• [What you will do]:
All lines of the listing below are to be printed again exactly.

• [Supplied material]:
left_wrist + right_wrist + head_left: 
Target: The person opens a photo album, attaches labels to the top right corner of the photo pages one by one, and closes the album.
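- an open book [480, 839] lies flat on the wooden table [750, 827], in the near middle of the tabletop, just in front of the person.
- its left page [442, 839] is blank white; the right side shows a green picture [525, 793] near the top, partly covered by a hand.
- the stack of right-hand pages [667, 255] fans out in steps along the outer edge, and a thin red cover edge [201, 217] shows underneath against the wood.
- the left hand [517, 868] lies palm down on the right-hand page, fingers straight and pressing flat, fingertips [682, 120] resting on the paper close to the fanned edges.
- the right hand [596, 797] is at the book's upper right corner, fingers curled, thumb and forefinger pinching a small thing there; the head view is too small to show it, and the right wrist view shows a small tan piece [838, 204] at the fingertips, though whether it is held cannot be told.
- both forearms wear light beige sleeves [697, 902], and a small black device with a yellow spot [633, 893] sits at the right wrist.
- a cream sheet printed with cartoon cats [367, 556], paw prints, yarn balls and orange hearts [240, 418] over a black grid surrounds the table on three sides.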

• [Task solution]:
left_wrist + right_wrist + head_left: 
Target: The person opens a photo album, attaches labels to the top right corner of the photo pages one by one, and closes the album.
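- an open book [480, 839] lies flat on the wooden table [750, 827], in the near middle of the tabletop, just in front of the person.
- its left page [442, 839] is blank white; the right side shows a green picture [525, 793] near the top, partly covered by a hand.
- the stack of right-hand pages [667, 255] fans out in steps along the outer edge, and a thin red cover edge [201, 217] shows underneath against the wood.
- the left hand [517, 868] lies palm down on the right-hand page, fingers straight and pressing flat, fingertips [682, 120] resting on the paper close to the fanned edges.
- the right hand [596, 797] is at the book's upper right corner, fingers curled, thumb and forefinger pinching a small thing there; the head view is too small to show it, and the right wrist view shows a small tan piece [838, 204] at the fingertips, though whether it is held cannot be told.
- both forearms wear light beige sleeves [697, 902], and a small black device with a yellow spot [633, 893] sits at the right wrist.
- a cream sheet printed with cartoon cats [367, 556], paw prints, yarn balls and orange hearts [240, 418] over a black grid surrounds the table on three sides.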

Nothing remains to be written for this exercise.